**YOUR INSTRUCTIONS**
Run through the data and copy out every line that mentions the word "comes".

Top of INPUT FOR THIS TASK

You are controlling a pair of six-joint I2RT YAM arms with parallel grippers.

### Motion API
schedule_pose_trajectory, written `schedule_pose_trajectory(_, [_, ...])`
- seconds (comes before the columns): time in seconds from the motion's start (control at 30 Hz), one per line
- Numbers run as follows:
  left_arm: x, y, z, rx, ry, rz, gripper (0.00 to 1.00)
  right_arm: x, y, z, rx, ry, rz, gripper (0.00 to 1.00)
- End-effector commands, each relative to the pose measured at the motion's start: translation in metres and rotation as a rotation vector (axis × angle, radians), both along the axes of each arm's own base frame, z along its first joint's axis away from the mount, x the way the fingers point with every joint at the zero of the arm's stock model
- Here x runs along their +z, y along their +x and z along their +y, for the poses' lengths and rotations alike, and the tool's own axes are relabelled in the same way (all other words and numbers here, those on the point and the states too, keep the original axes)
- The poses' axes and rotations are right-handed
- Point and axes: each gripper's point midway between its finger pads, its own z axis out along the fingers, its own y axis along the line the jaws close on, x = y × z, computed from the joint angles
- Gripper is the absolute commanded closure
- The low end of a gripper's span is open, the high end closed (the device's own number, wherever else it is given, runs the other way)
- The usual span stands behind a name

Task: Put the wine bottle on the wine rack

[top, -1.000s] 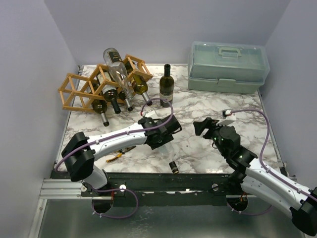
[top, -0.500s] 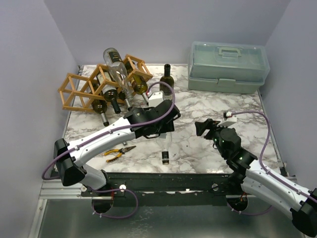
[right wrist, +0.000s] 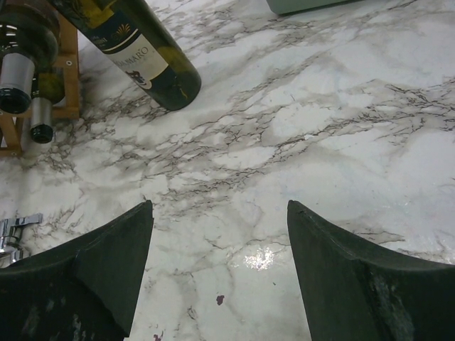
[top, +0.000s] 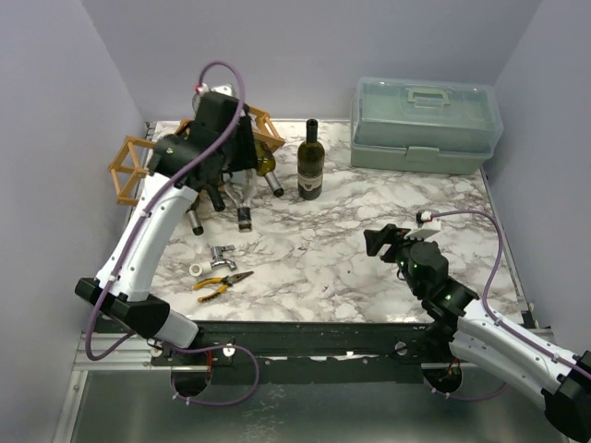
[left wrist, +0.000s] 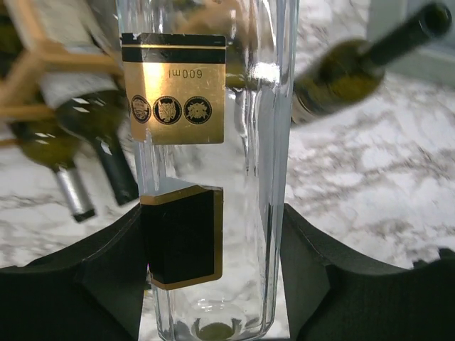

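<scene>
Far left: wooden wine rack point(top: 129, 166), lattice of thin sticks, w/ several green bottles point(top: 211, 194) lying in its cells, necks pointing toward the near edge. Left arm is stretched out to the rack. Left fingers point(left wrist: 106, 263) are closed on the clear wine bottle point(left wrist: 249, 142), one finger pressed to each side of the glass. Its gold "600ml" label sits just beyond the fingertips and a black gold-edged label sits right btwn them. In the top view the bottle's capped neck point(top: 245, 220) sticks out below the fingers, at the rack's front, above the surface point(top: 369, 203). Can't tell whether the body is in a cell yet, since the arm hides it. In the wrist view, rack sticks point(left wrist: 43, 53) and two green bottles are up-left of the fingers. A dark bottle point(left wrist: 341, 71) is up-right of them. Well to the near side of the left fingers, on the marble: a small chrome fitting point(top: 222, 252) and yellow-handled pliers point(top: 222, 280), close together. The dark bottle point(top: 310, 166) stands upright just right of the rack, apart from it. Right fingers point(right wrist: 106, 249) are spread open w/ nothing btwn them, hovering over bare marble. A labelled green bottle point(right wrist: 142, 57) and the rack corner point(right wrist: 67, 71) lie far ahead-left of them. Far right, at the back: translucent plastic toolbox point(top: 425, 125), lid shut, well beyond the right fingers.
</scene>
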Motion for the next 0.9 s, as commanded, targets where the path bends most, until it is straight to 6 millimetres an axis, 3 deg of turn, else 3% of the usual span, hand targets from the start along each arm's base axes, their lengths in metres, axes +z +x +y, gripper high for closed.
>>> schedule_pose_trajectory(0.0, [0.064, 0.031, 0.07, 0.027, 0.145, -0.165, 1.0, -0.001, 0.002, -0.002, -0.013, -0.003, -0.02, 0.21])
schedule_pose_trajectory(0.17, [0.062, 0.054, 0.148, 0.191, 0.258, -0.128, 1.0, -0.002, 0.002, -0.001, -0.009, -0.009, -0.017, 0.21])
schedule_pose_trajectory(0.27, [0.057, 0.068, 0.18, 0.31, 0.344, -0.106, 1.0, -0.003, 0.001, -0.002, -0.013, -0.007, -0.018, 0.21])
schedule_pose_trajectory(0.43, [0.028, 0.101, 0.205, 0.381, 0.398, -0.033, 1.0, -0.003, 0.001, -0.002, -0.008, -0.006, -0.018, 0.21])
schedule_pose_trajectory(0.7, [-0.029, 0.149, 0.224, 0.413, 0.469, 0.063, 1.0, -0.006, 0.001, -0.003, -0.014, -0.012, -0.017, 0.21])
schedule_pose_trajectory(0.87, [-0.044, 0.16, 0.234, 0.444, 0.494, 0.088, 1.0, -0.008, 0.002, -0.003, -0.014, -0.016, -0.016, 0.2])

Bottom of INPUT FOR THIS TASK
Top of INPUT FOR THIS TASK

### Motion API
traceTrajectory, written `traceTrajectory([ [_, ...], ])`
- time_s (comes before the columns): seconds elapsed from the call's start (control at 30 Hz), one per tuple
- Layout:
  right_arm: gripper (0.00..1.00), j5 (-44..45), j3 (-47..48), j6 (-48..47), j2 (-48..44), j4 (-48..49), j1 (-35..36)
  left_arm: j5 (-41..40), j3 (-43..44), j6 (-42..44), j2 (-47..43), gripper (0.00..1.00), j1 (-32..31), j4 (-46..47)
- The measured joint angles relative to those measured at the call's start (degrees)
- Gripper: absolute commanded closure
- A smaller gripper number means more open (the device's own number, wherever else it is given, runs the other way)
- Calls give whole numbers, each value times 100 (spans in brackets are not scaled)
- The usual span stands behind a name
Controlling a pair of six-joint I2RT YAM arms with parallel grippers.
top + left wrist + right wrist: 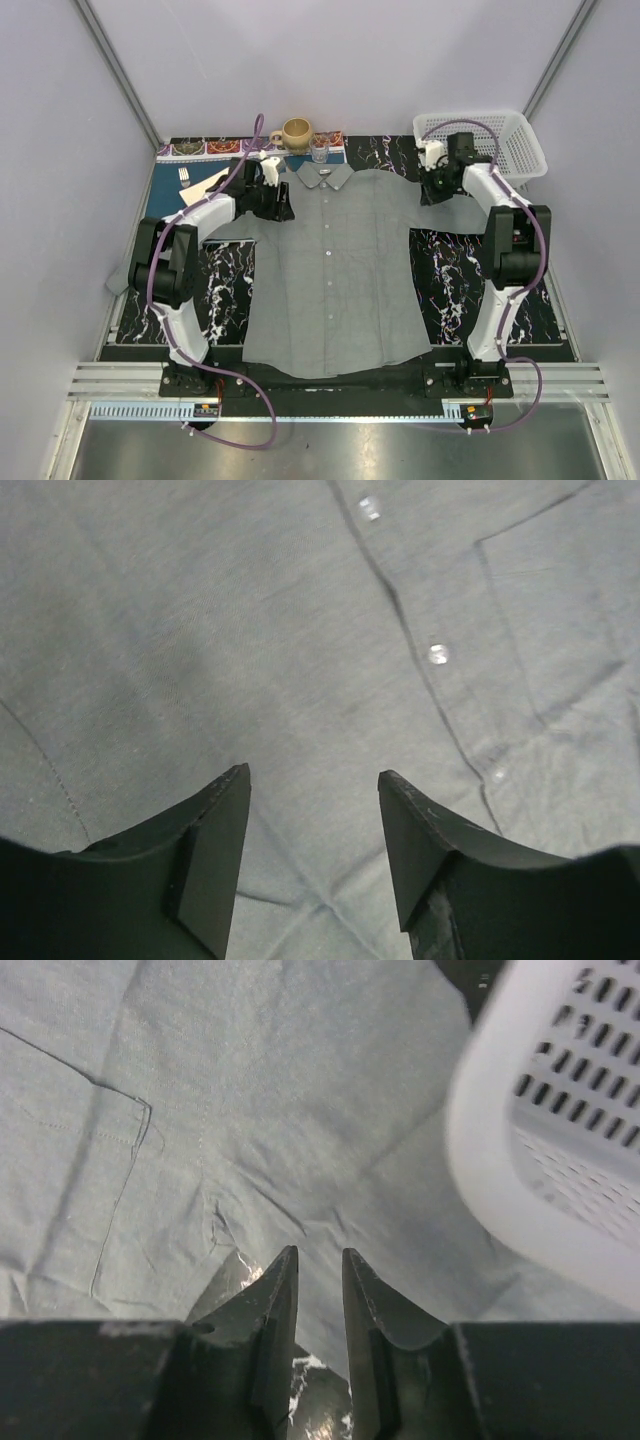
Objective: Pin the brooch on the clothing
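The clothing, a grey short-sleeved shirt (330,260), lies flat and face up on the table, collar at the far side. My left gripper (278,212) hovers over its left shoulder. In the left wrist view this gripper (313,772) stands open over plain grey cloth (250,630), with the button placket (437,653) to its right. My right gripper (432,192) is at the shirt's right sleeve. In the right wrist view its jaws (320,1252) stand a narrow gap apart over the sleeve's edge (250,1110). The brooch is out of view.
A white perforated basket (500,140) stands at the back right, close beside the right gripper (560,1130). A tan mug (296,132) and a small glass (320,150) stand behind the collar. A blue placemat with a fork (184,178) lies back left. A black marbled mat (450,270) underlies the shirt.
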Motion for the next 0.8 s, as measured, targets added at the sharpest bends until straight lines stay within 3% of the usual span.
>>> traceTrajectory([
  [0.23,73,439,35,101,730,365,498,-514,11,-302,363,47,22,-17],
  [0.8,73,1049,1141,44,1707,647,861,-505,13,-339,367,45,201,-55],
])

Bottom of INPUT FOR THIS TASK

**TASK RESPONSE**
- seconds (comes before the columns): time in seconds from the motion's start (control at 30 Hz), one per line
- time_s (comes before the columns): seconds elapsed from the call's start (control at 30 Hz), one per tuple

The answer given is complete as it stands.